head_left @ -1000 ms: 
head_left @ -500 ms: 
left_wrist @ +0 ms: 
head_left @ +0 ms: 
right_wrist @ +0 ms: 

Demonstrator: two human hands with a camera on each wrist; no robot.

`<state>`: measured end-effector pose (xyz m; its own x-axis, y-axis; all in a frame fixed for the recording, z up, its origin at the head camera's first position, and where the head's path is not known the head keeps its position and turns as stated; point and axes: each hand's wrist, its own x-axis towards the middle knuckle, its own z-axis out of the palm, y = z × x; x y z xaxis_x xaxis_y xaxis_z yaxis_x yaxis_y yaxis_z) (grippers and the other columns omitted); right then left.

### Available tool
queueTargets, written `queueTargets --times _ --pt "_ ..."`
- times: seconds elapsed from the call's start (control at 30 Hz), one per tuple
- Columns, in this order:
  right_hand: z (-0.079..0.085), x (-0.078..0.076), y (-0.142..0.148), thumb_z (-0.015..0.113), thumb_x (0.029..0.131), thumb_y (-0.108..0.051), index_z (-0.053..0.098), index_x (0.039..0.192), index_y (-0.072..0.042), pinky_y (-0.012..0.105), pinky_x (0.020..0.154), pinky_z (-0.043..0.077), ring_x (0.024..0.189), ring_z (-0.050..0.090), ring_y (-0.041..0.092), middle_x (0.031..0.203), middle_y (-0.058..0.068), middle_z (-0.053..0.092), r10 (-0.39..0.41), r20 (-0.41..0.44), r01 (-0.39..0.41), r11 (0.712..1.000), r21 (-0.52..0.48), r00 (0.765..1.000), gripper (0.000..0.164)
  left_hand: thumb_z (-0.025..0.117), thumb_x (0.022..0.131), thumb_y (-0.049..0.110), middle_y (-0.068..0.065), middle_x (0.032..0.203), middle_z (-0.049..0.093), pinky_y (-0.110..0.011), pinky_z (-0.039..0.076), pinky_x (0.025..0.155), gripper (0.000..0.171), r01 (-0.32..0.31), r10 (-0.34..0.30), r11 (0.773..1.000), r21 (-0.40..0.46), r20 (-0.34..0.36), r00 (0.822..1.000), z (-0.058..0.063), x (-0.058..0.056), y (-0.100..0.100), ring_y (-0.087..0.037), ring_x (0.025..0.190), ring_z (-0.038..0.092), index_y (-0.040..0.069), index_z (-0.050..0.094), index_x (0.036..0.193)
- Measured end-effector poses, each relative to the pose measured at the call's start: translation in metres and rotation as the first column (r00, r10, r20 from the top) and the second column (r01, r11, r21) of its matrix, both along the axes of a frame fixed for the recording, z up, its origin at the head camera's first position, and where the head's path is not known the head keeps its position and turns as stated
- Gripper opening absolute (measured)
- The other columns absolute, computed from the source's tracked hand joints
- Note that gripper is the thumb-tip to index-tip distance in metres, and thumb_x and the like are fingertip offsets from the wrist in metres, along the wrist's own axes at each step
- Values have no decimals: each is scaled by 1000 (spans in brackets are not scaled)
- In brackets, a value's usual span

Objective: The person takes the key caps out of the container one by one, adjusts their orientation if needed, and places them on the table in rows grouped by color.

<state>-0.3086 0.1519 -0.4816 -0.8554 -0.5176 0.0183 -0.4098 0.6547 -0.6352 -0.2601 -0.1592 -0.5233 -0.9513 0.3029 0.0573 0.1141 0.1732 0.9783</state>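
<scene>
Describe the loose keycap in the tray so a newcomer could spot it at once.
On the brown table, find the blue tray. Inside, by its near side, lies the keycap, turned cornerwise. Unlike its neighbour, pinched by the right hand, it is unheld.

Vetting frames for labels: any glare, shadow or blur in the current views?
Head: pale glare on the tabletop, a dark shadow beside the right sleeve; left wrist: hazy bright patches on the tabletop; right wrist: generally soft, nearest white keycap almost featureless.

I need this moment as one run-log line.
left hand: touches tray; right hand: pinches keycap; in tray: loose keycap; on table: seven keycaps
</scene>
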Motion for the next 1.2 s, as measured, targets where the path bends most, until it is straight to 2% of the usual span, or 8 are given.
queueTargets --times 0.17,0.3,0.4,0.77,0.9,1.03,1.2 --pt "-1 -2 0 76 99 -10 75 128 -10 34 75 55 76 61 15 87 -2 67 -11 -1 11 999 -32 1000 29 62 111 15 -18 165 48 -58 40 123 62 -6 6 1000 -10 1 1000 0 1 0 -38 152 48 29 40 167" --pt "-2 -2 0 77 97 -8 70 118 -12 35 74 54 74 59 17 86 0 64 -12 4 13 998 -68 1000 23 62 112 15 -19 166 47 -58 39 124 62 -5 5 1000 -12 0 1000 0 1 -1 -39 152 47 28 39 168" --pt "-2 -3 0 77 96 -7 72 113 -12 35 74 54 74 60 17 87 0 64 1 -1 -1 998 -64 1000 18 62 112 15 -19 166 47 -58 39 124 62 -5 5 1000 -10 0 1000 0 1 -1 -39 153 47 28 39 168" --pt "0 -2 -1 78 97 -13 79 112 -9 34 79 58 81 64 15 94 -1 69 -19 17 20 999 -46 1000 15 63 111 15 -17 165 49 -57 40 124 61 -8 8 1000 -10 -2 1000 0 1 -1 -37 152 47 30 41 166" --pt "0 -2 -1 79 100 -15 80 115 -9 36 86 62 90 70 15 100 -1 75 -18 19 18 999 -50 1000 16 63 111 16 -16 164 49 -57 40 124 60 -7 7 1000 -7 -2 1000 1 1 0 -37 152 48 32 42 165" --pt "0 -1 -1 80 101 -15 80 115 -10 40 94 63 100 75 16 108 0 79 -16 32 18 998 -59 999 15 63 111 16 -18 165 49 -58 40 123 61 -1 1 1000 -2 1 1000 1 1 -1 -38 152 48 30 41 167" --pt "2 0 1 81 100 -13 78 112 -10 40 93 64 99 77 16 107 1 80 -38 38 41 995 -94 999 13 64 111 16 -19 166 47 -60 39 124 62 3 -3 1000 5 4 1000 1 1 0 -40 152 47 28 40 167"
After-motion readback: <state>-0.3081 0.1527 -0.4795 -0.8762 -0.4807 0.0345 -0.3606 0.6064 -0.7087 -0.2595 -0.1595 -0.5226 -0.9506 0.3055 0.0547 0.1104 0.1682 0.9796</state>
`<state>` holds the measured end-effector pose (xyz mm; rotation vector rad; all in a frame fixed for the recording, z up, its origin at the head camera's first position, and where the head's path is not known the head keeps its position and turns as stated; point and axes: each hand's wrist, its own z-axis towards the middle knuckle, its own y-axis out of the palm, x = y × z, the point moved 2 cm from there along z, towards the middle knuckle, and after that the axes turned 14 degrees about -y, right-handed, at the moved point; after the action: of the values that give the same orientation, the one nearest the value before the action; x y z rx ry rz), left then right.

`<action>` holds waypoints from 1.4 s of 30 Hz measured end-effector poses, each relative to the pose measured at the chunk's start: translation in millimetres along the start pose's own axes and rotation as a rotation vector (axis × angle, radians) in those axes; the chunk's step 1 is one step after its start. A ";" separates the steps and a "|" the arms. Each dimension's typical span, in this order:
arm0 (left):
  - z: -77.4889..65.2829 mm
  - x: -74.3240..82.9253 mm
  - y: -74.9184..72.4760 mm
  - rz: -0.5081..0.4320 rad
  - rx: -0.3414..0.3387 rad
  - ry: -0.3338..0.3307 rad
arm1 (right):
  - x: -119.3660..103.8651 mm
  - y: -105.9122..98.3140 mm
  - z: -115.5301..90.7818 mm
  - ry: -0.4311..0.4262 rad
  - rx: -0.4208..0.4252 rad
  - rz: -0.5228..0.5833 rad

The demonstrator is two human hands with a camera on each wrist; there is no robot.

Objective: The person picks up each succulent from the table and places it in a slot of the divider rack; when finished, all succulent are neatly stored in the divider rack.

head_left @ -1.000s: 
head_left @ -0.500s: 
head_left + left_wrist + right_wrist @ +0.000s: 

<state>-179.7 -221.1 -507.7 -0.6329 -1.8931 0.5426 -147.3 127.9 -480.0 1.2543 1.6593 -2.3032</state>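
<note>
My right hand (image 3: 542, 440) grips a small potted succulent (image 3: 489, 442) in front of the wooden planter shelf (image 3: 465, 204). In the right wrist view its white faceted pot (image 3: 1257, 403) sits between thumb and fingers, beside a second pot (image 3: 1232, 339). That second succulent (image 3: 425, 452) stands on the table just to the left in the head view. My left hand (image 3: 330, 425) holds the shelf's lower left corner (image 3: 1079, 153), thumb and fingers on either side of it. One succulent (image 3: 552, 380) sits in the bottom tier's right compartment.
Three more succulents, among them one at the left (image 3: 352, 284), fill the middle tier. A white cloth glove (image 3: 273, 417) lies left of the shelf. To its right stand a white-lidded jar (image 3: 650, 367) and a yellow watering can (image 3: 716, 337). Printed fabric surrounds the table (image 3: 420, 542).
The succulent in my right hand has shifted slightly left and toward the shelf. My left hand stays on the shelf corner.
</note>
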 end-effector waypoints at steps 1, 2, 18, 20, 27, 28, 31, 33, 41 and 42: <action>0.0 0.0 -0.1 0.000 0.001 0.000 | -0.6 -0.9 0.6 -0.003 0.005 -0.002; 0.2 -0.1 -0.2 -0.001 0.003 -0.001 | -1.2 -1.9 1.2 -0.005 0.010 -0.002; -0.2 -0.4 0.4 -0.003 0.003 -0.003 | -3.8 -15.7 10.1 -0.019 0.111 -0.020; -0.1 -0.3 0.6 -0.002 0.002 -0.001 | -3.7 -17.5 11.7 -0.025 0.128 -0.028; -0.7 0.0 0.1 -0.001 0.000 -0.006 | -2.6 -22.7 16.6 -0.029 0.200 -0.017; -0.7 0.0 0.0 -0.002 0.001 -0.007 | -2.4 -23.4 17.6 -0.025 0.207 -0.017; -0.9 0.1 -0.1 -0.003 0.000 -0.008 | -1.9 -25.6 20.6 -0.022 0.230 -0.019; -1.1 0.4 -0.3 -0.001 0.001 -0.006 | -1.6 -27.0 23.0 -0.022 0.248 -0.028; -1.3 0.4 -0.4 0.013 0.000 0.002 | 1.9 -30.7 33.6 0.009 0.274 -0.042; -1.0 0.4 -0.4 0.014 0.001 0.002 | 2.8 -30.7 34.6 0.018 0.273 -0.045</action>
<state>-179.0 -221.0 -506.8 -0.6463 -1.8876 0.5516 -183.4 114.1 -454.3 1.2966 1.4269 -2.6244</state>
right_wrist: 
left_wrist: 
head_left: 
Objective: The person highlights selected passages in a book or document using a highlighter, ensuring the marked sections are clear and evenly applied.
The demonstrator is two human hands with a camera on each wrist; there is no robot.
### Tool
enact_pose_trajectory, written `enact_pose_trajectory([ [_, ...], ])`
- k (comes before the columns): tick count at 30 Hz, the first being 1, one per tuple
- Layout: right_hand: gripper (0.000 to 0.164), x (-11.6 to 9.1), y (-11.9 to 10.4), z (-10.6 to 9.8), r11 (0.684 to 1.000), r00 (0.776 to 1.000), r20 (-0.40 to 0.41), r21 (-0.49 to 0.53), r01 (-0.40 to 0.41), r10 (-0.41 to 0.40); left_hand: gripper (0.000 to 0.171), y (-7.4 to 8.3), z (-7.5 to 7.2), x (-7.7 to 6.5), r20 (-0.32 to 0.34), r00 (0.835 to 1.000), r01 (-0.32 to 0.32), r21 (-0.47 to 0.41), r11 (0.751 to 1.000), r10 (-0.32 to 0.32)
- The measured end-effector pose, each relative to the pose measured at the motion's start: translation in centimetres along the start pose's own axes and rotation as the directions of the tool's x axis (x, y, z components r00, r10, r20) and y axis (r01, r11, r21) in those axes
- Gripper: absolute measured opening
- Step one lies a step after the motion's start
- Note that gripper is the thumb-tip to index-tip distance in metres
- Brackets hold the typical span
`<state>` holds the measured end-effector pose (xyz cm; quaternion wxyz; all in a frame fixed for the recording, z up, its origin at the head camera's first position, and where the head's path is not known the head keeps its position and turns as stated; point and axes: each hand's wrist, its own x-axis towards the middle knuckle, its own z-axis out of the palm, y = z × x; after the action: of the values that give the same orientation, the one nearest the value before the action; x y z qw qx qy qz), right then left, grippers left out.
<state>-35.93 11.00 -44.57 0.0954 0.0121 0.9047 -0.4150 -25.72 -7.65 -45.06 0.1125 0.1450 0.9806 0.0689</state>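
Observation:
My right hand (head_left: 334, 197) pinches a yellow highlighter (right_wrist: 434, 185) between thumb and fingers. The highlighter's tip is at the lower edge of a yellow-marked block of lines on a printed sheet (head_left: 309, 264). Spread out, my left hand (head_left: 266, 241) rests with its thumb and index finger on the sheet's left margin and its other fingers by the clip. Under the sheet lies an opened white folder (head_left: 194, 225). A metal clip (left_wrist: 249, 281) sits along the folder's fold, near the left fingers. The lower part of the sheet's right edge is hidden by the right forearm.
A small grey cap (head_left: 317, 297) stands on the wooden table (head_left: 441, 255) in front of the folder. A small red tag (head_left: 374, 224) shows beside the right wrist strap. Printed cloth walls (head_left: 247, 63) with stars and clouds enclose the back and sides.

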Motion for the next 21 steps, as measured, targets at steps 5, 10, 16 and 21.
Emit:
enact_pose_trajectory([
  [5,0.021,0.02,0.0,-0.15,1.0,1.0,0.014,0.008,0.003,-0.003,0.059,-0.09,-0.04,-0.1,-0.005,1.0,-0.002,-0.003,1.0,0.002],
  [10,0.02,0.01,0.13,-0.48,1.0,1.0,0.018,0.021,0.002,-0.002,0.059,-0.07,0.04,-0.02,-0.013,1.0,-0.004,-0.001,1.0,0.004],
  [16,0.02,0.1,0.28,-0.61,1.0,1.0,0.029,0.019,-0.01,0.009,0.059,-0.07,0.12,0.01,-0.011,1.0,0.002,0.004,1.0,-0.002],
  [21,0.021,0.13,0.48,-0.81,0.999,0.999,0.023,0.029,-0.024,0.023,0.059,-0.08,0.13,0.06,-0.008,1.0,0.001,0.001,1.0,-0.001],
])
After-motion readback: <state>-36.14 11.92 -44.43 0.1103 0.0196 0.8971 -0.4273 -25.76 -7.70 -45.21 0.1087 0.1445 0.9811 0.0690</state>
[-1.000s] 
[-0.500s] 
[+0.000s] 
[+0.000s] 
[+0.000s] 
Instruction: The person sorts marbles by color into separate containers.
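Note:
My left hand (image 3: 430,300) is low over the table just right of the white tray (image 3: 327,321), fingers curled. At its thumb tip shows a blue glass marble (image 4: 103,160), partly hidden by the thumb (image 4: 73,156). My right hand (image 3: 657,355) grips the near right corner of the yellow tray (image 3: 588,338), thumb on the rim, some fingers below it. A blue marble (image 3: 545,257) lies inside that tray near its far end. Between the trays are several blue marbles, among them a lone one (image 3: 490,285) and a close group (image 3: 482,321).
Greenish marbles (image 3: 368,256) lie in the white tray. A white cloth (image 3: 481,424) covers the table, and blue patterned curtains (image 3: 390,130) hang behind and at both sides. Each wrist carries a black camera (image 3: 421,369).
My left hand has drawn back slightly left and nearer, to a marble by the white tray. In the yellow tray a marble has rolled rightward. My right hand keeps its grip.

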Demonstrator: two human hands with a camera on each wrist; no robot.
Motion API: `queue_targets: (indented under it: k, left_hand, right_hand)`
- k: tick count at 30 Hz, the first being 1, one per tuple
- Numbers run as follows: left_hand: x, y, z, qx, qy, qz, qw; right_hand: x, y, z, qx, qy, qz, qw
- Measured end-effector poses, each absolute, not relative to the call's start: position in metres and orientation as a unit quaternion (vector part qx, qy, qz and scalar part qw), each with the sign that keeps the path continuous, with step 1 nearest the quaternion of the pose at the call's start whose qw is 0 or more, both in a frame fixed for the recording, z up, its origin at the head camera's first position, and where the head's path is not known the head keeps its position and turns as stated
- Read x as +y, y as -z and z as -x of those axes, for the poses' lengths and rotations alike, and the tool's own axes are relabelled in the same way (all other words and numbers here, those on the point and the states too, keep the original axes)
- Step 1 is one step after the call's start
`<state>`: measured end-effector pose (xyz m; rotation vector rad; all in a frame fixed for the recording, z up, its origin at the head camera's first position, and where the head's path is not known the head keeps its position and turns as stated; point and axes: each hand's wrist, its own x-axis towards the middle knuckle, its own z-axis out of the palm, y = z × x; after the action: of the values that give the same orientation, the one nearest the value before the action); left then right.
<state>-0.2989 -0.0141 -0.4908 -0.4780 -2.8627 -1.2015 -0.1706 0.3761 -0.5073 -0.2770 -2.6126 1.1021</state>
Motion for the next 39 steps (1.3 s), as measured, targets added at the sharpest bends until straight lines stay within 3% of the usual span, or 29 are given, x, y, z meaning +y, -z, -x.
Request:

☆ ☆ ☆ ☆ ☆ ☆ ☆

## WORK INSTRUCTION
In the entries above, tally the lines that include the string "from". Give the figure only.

## PROBLEM SOLUTION
7